Şöyle ki, sahada inceleme yapan arkadaşa belediyeden yanlış bilgi veriliyor ve sonucunda raporu yanlış düzenliyor, bende raporun kontrolünden sorumluyum, rapor kendi içinde tutarlı ve düzgün yani hata sahada inceleme yapan arkadaşa yanlış bilgi verilmesinden kaynaklanıyor ve benim bunu tespit edebilmem mümkün değil, sahaya çıkan arkadaştan savunma isteniyor, kendisini savunmasını yapıyor ve uyarı alıyor, ancak benden ne savunma isteniyor, ne birşey deniyor, direk o aya ait prim alacaklarım ödenmiyor,
Raporu düzenleyen kişinin prim hakkı yok sanırım.Sadece uyarıyla yetinildiğine göre..

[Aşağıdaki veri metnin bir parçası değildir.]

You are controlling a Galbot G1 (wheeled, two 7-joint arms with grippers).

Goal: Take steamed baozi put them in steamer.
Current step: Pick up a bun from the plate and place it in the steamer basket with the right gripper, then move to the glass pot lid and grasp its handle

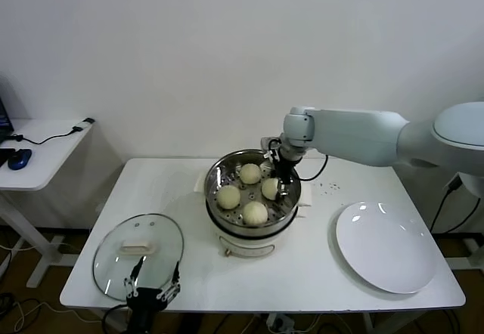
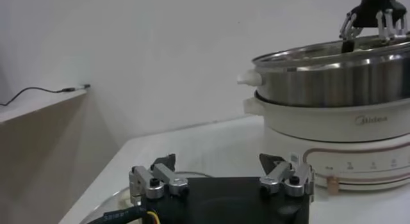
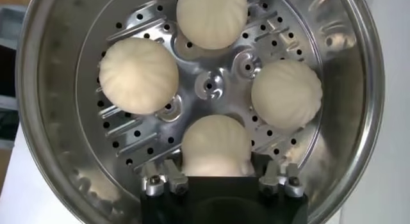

Anlayamadığım, hazırlanan raporları kontrol etme sorumluluğunuz varken, ama bende hata yok düşüncesinde olabilmeniz.
Zaten göreviniz , varsa hatayı görmek değil mi, raporu başkası yazıyorsa eğer??
Eğer böyle ise, yani siz zaten normalde rapor yazmıyorsanız, sadece başkalarının raporlarını inceliyorsanız, inceleyip tamamdır dediğiniz raporun hatalı düzenlenmiş bir rapor olduğu ortaya çıktığına göre,
siz gene de hatalı olan, gerçeği yansıtmayan rapor için prime hak kazandığınızı mı düşünmektesiniz?